There is now funding for Phase 2 of LAMP and they are now testing the ‘ugly prototype’ and working through ideas. LAMP wants to make data beautiful and compelling and they dashboard UI will be created through iterative testing/development. Other issues being looked at include ‘profiling’ individuals (what are ethical or legal issues?), whether Shibboleth can be used to more fully understand e-resource usage, integration of NSS (student satisfaction) data and SCONUL statistics, data literacy (what does it mean in this context? who needs it? what needs to be automated and what needs to be taught as a skill set?) and benchmarking (is it the killer app? is there a business case for the service if it doesn’t provide the capability to compare across institutions? if you do it, how does it work?). LAMP will be holding a workshop with SCONUL on 7 May, and will continue to work on business case after that. For now, they are focusing on the user interface but looking for more data contributors (and holding more LAMP workshops in future).

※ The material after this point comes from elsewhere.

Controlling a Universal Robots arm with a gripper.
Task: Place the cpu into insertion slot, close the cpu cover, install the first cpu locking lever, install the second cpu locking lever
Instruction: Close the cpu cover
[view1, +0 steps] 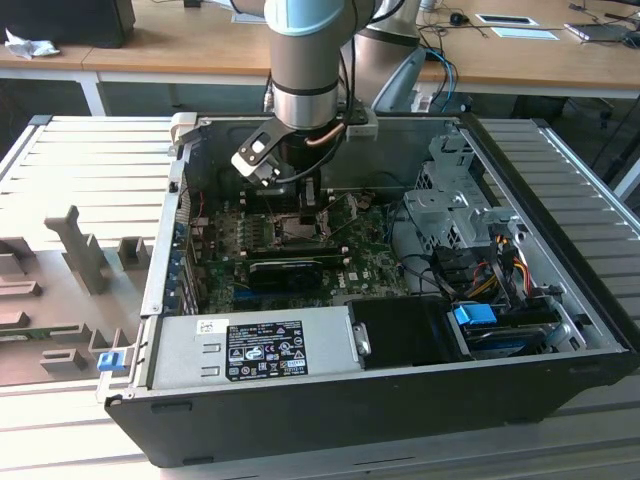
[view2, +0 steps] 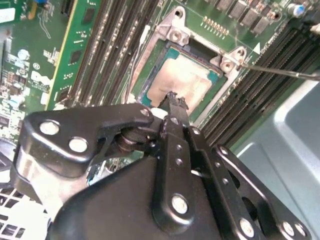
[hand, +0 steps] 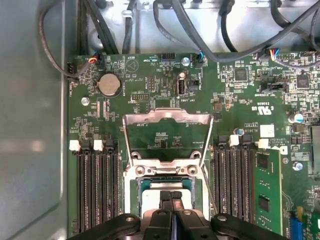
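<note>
Down inside the open computer case (view1: 560, 300), toward eleven o'clock from its middle in the exterior view, the gripper (view2: 174, 102) hangs low over the green board (hand: 240, 100). Its two fingers are pressed together with nothing visibly pinched between them, and their tips are right over one edge of the cpu (view2: 187, 80). The cpu lies flat inside the insertion slot (view2: 195, 48). The cpu cover (hand: 167, 115) stands swung open, away from the chip, so closing has not been done. A thin locking lever (view2: 280, 72) juts free beside the slot.

My worry is the closed fingertips: any sideways drag on the chip could skew it in the slot, and the cover pressed onto a crooked chip would likely bend contacts. The loose lever could also snag a finger as the arm travels.

Counted: one cpu, one slot, one cover, one gripper with two fingers, one lever plainly seen, two banks of memory slots (hand: 97, 190) flanking the slot, and one coin battery (hand: 109, 84).
</note>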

There was a question and answer session at the end which was very lively - I will include a few queries here. When asked about using RAPTOR, Graham said he had thought it could be a key, but it anonymises too much via Shibboleth (EZProxy is less anonymising) - it could work if tweaked slightly; Ben said there was an attempt to bring JUSP and RAPTOR together but it didn’t work fully. Another person mentioned the flip side: re-presenting the anonymised data back to students could be very useful, had the team thought of this? Graham mentioned Library Game; Joy talked about knowledge infrastructures and visualisations as well as routes through information - this is ambitious but there is so much more that can be done for research purposes; Ben said the student view on data had been considered since the beginning, but the current project needs to be tackled first. A publisher asked: would the data be fed back to publishers? This is what they would love to have and are unable to get! Graham said this is not the first publisher to say that - Joy agreed that they can start to think about how this would connect with REF and provision of resources. Someone asked about tracking the impact of materials in repositories, OA resources etc; Joy mentioned that IRUS is aggregating access to Open Access resources. The repository is still seen by many academics as a step or hurdle, not so much as a benefit - you would need to use other metrics to measure that impact in the brave new world of the web. Finally, one person asked whether there are certain types of data that would be too difficult to track, with too many confounding factors - how do you identify the ‘right’ kind of data? Joy says this comes back to data literacy - it is always very important to highlight that data is NOT truth and not a scientific object in its own right. That’s why it’s important to train, share, discuss etc - we have to be more like social scientists in considering variances and how watertight the visualisations are. Ben pointed out that LAMP isn’t the answer, more part of the dialogue; Graham agreed, and pointed out with all of this it’s not an absolute - don’t cancel a journal immediately if the stats are low, you must ask why first!